Not to romanticize being fragile and precarious, but on some level—

No, there’s nothing romantic about being broke and exhausted! Or not having heat or AC in the cinema. Can you imagine? You asked about our situation today. Today is a big rainy day. The sky is falling and there’s flooding in both cinemas. There’s always something. Economically, we’re badly in trouble after being closed for a year and a half [during the pandemic]. 

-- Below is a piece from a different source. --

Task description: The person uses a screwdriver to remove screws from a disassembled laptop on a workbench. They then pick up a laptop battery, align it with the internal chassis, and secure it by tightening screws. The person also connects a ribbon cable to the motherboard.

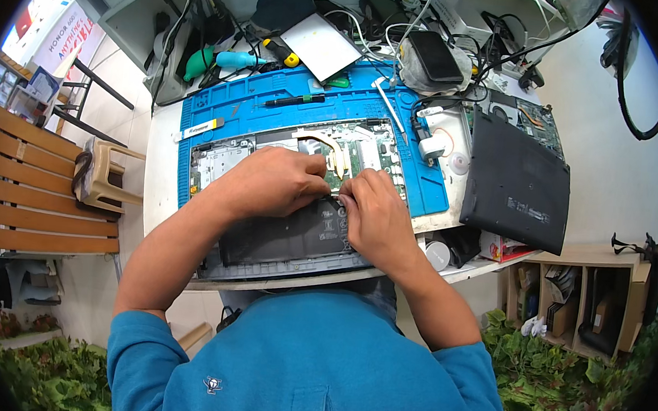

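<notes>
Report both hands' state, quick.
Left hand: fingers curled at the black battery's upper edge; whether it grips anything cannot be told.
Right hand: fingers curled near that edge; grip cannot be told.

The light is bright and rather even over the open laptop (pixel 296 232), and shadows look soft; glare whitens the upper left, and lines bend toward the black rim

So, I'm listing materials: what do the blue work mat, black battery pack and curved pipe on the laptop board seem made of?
Blue work mat: probably silicone or rubber, matte, with moulded ridges and compartments.
Black battery pack: apparently plastic-wrapped, dull, judging by its smooth, printed face.
Curved pipe: likely metal, perhaps copper, given its golden sheen.
</notes>
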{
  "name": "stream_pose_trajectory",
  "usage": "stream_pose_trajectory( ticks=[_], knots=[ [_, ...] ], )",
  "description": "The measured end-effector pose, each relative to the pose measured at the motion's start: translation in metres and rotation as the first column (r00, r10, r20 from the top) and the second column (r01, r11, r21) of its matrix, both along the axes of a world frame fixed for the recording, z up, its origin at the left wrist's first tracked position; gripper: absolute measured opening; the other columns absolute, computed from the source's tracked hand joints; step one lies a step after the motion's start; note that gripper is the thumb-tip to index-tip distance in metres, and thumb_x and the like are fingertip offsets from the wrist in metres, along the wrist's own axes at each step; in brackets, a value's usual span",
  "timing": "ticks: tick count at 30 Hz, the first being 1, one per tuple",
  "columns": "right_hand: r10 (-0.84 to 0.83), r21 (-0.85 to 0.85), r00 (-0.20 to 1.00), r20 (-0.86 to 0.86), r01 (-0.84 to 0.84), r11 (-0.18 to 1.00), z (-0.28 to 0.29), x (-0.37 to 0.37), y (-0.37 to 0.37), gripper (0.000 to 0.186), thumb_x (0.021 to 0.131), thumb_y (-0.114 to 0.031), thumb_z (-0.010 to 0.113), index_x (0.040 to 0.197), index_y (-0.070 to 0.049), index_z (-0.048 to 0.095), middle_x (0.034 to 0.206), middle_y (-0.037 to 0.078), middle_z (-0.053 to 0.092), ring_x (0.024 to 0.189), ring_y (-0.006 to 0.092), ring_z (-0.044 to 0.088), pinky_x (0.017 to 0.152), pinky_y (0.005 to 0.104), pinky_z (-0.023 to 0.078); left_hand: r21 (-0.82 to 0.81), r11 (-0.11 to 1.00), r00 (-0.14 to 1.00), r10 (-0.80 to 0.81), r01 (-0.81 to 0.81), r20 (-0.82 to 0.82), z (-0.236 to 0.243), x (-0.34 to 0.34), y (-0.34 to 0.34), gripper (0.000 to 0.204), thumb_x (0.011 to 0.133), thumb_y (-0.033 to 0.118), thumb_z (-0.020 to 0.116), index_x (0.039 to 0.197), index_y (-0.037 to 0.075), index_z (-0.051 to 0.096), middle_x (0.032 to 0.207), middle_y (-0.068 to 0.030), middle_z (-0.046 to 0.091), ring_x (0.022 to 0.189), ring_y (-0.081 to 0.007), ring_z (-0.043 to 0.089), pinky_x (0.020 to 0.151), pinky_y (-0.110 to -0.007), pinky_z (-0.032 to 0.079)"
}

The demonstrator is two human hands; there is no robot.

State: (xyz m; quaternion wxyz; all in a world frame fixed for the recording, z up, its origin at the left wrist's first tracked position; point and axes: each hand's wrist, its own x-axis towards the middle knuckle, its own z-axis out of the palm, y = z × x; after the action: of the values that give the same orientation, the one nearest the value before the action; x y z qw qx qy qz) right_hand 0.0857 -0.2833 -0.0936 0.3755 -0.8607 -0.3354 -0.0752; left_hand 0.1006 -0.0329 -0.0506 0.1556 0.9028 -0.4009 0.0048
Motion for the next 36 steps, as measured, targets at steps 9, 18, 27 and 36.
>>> stream_pose_trajectory(
  ticks=[9, 18, 27, 36],
  knots=[
    [-0.044, 0.048, 0.998, 0.053, 0.042, 0.998, -0.008, -0.004, 0.002, 0.01, 0.096, -0.002, 0.072, 0.105, 0.0, 0.067, 0.104, 0.017, 0.062, 0.101, 0.0387, 0.061, 0.092, 0.0496, 0.052, 0.001, 0.992, 0.981, -0.123, 0.124, 0.15, -0.011, 0.005, -0.004, 0.015, 0.087, 0.016, 0.08, 0.098, 0.011, 0.071, 0.095, -0.0052, 0.064, 0.08, -0.0266, 0.073, 0.067, -0.041, 0.061],
    [-0.057, 0.036, 0.997, 0.042, 0.055, 0.998, -0.008, -0.005, 0.004, 0.011, 0.095, -0.003, 0.073, 0.104, 0.0, 0.067, 0.104, 0.017, 0.062, 0.102, 0.0382, 0.061, 0.092, 0.0488, 0.051, -0.014, 0.999, 0.979, -0.039, 0.043, 0.202, -0.013, -0.025, -0.016, 0.02, 0.084, 0.015, 0.081, 0.094, 0.006, 0.065, 0.086, -0.0078, 0.058, 0.075, -0.0261, 0.071, 0.063, -0.042, 0.059],
    [-0.041, 0.063, 0.999, 0.003, 0.041, 0.997, -0.008, -0.005, 0.003, 0.013, 0.094, -0.002, 0.073, 0.104, -0.002, 0.065, 0.104, 0.016, 0.063, 0.102, 0.0381, 0.062, 0.093, 0.0495, 0.05, -0.247, 0.901, 0.932, 0.325, -0.357, -0.159, -0.001, -0.032, -0.019, 0.022, 0.088, 0.015, 0.085, 0.108, 0.008, 0.079, 0.102, -0.0085, 0.074, 0.075, -0.031, 0.075, 0.068, -0.041, 0.061],
    [-0.028, 0.084, 0.999, 0.043, 0.025, 0.996, -0.011, -0.005, 0.0, 0.013, 0.094, -0.001, 0.072, 0.106, -0.001, 0.066, 0.105, 0.015, 0.064, 0.102, 0.0376, 0.062, 0.092, 0.0488, 0.05, -0.198, 0.879, 0.886, 0.375, -0.433, -0.273, -0.009, -0.032, -0.03, 0.015, 0.094, 0.018, 0.084, 0.104, 0.008, 0.083, 0.095, -0.0117, 0.075, 0.085, -0.0345, 0.074, 0.076, -0.042, 0.059]
  ],
)
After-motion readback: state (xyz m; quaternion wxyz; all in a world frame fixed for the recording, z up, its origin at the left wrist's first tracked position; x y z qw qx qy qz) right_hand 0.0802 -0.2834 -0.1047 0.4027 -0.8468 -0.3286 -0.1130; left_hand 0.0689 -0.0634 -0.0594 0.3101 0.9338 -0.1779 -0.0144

I’m making a pitch on your behalf for potential benefactors. 

Thank you.

Yto, a final question: I think it’s fair to say that you’re unusually invested in recovery projects. Years ago, you and I met through the Arab Image Foundation, an unusual artist-driven archive for which you had collected hundreds of rare photos from Iraq and elsewhere. Then there are your recent efforts to bring attention to Bettina Grossman, an artist who lived for decades in the Chelsea Hotel, where she produced fabulous and fabulously special abstract and conceptual drawings, sculptures, photographs and films. The list goes on and on.

I like to dig into things that already exist. Who needs new ideas? Theres enough here to conjure with.